Indexing, CSV import and SDN retrieval not working together?

60 views
Skip to first unread message

Liliana Ziolek

unread,
Jul 1, 2014, 3:46:00 AM7/1/14
to ne...@googlegroups.com
Hi,
I'm trying to do - I thought - a rather simple thing - import data through CSV import and then work with it via SDN. It doesn't seem to be working though and not sure if I'm doing something silly or it doesn't work. It seems to me that the data is created fine and SDN can access it via findAll method, but it cannot find it using the indexed field.

My POJO is quite simple, the important bit:

public class City extends GraphNode {
    @Indexed(indexType = IndexType.FULLTEXT, indexName = "locations")
    private String name;
(... other fields)
}

I have an SDN repository with the following methods:
public interface CityRepository extends GraphRepository<City> {
    Page<City> findByNameLike(String name, Pageable page);
    List<City> findByName(String cityName);
...
}
On top of that a super-simple service that pretty much just wraps that into @Transactional.

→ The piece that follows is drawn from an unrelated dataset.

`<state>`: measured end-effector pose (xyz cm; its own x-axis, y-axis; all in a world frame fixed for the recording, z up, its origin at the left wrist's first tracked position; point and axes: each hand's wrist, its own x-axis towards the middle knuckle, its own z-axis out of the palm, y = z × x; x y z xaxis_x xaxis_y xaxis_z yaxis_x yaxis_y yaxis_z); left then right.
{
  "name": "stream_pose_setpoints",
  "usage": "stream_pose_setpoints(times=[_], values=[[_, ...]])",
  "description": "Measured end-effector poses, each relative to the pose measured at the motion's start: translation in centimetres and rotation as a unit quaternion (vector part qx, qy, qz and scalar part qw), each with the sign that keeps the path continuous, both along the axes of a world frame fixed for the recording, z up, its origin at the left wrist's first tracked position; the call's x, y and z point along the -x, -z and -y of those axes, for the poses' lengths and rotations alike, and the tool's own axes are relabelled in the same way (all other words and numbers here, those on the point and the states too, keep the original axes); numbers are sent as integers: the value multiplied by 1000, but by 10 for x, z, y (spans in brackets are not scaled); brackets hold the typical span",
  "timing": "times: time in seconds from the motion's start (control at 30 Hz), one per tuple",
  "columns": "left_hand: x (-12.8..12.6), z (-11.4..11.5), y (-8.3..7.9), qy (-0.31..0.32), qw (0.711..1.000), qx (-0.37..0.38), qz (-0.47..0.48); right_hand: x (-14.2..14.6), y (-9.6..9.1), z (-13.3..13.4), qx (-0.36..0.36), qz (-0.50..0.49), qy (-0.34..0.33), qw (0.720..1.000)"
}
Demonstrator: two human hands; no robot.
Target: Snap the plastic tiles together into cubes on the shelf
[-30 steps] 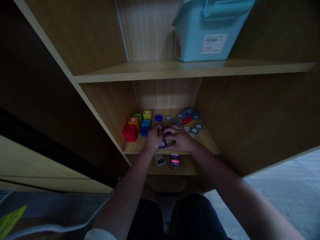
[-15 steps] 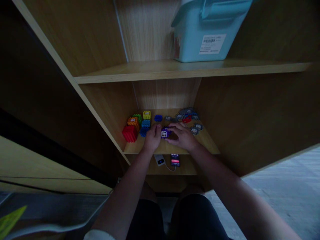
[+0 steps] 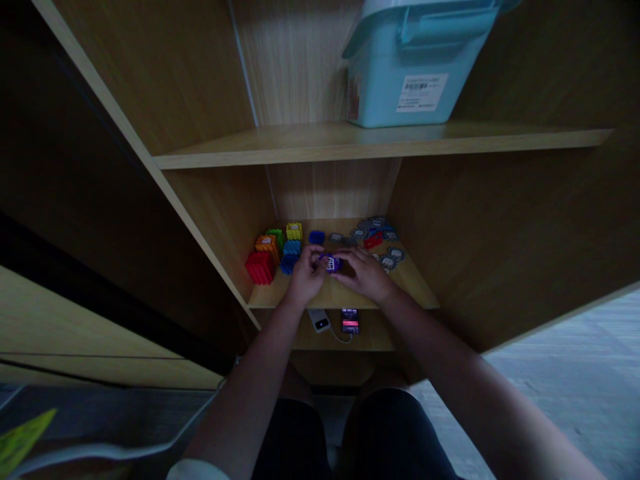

Everything works fine when I use SDN to put the data in and take it out, this passes fine:
        locationService.addCity("Poznan", "Poland");
        List<City> citiesByNameLike = locationService.getCitiesByNameLike("Pozn*");
        assertThat(citiesByNameLike, hasSize(1));
        assertThat(locationService.getCitiesByName("Poznan"), equalTo(citiesByNameLike));

However, when I import it via CSV import and MERGE, even though I can see that the city is actually there (when I run findAll), it doesn't come back when I try to look it up by name.
CSV import query:
//csv fields: Airport,City,Country,IATAcode,ICAOcode
        String cypherLoadCountries = "LOAD CSV WITH HEADERS FROM \"" + fileLocation + "\" AS csvLine "
                + "MERGE (country:Country:_Country { name: csvLine.Country } ) "
                + "MERGE (city:City:_City { name: csvLine.City } ) "
                + "MERGE (city) - [:IS_IN] -> (country) "
                + "MERGE (airport:Airport:_Airport {name: csvLine.Airport, iataCode: csvLine.IATAcode, icaoCode: csvLine.ICAOcode} ) "
                + "MERGE (airport) - [:SERVES {__type__: 'AirportCityConnection'}] -> (city)";
        neo4jTemplate.query(cypherLoadCountries, ImmutableMap.of());

Am I doing something silly here? Is there meant to be a call to switch on indexing or perhaps SDN indexes a different field?
Any help appreciated.

Liliana Ziolek

unread,
Jul 1, 2014, 3:46:47 AM7/1/14
to ne...@googlegroups.com
Oh, in case that helps, I'm using Neo4j 2.1.2 and SDN 3.2.0-SNAPSHOT.

Michael Hunger

unread,
Jul 1, 2014, 4:32:07 AM7/1/14
to ne...@googlegroups.com, Mark Needham
Hey,

you are totally right, this sucks. Let me explain why.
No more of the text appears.